Researchers have developed ARTIST, an AI that accelerates the development of new technologies significantly. ‘ARTIST,’ stands for Artificial Intelligence for Spectroscopy. It can instantly determine how a compound will react to light. This ability is extremely useful for creating designer materials for tomorrow’s technology.

The researchers, from Aalto University and the Technical University of Denmark, wrote about their work in the journal Advanced Science (citation below). The authors were Kunal Ghosh, Annika Stuke, Milica Todorović, Peter Bjør Jørgensen, Mikkel N. Schmidt, Aki Vehtar, and Patrick Rinke.

Researchers traditionally use spectroscopy to study molecular reactions to external stimuli.

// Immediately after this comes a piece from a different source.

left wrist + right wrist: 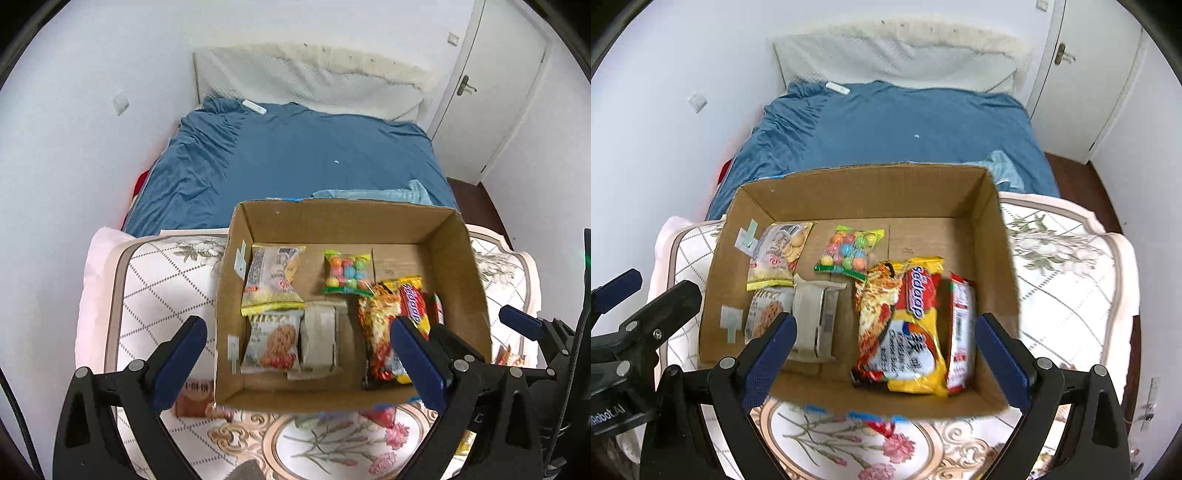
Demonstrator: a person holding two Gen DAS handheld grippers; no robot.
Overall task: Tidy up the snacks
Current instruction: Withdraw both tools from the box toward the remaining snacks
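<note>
An open cardboard box (465,258) (1001,240) stands on a floral-topped table. Inside lie two biscuit packs (271,280) (777,253), a cookie pack (271,341) (766,314), a bag of coloured candy balls (347,273) (849,251), a grey packet (319,334) (816,317), a yellow Sedaap noodle pack (384,325) (905,325) and a red pack (960,332). My left gripper (299,354) is open and empty above the box's near side. My right gripper (886,354) is open and empty above the box's near edge; it also shows in the left wrist view (521,323).
The table (159,280) (1067,266) has a raised pale rim. A brown snack pack (195,398) lies on it left of the box, and a red wrapper (384,413) (882,426) lies near the front wall. Behind is a bed with a blue sheet (295,155) (886,125) and a door (491,81).
</note>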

Spectroscopy is the study of the interaction between electromagnetic radiation and matter. It probes materials’ internal properties by observing their response to, for example, light. Thanks to spectroscopy, many everyday technologies exist.

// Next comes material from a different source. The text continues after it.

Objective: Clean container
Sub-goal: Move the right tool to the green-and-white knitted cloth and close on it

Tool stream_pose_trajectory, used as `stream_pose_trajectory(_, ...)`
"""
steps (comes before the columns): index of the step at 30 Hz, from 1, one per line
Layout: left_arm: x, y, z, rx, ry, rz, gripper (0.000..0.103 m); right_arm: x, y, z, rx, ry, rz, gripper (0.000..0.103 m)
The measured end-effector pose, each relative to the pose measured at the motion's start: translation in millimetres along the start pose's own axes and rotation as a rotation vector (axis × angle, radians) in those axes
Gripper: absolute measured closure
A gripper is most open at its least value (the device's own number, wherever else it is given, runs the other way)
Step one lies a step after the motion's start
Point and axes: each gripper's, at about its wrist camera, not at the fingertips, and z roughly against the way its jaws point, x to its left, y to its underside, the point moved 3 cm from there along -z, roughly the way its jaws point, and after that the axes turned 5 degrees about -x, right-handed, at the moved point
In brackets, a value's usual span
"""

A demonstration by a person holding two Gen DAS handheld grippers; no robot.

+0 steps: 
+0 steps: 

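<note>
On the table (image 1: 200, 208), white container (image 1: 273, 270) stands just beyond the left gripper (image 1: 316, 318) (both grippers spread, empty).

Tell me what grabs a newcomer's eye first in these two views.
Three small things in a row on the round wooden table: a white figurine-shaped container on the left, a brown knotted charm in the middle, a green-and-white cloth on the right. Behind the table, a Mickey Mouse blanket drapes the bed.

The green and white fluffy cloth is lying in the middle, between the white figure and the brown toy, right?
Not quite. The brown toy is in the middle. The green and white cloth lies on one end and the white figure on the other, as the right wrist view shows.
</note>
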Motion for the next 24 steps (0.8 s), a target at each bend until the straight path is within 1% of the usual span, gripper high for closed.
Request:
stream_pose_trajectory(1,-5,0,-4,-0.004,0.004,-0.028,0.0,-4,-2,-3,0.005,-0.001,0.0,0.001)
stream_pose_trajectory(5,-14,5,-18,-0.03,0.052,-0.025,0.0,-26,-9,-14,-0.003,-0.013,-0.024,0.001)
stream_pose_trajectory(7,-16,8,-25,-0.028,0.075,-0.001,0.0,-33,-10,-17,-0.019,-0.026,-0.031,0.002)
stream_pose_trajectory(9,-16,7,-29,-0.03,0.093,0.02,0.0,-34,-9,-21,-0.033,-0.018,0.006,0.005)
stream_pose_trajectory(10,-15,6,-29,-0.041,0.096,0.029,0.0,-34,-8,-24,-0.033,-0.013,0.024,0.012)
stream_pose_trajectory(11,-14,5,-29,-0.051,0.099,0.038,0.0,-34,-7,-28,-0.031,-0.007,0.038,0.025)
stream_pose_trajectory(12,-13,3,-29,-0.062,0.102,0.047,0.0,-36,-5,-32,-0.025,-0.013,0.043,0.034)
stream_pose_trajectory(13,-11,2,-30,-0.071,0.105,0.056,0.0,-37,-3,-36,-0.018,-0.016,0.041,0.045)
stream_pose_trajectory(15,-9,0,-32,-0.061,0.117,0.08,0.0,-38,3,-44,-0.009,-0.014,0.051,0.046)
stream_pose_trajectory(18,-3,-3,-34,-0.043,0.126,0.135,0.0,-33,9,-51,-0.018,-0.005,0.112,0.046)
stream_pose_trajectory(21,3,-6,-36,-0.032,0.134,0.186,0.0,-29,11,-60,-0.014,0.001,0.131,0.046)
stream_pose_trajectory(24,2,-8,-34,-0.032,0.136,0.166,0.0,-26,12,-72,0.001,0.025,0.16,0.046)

However, current computational and experimental spectroscopy approaches tend to be very expensive. In highly-specialized labs, time is usually very limited and costly. Computations are also time-consuming and tedious.

Artificial intelligence

AI stands for Artificial Intelligence. The term refers to software technologies that make machines think and behave like humans. It contrasts with natural intelligence, which is what we have.

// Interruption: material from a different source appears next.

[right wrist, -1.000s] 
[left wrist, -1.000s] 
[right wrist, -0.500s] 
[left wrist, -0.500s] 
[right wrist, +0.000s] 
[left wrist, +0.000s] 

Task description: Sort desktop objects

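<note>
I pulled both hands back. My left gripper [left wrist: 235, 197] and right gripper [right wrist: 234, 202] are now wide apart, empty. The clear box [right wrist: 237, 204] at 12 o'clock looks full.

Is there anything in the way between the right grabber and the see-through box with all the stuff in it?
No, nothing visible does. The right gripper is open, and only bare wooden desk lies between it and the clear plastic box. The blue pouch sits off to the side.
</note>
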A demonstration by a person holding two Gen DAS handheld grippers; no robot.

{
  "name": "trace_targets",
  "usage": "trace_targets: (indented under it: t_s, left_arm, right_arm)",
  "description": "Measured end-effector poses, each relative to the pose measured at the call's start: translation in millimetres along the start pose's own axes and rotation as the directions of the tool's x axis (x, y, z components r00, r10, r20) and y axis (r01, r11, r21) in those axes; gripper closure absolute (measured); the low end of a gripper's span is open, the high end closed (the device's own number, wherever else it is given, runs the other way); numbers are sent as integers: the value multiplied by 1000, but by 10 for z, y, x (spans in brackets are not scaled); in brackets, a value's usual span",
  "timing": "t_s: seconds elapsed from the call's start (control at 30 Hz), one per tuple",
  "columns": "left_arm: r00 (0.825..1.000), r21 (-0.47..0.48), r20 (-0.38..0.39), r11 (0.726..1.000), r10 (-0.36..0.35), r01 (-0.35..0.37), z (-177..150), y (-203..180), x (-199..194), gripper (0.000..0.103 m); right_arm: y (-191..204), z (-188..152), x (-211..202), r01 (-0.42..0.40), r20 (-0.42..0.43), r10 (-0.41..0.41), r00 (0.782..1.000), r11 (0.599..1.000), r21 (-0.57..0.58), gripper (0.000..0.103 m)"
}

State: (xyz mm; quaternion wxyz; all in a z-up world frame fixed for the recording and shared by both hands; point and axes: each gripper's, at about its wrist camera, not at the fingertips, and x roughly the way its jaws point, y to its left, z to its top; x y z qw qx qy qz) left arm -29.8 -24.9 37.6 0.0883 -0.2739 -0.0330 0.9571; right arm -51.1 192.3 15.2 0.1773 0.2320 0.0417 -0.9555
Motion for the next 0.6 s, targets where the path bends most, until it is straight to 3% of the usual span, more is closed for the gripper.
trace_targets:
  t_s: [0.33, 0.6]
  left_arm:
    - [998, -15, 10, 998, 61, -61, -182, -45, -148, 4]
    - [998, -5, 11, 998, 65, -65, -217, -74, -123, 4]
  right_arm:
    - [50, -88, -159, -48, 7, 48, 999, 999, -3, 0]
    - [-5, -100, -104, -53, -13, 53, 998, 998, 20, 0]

Many software engineers and roboticists say that it is only AI if it performs at least as well as a human. ‘Performance,’ in this context, refers to human computational speed, capacity, and accuracy.

ARTIST has changed how we determine spectra

The authors say that ARTIST offers a paradigm shift in how we determine individual molecules’ response to light, i.e., spectra.

Co-author, Milica Todorović, a Postdoctoral Research Fellow at Aalto University, said:

“Normally, to find the best molecules for devices, we have to combine previous knowledge with some degree of chemical intuition.”

“Checking their individual spectra is then a trial-and-error process that can stretch weeks or months, depending on the number of molecules that might fit the job. Our AI gives you these properties instantly.”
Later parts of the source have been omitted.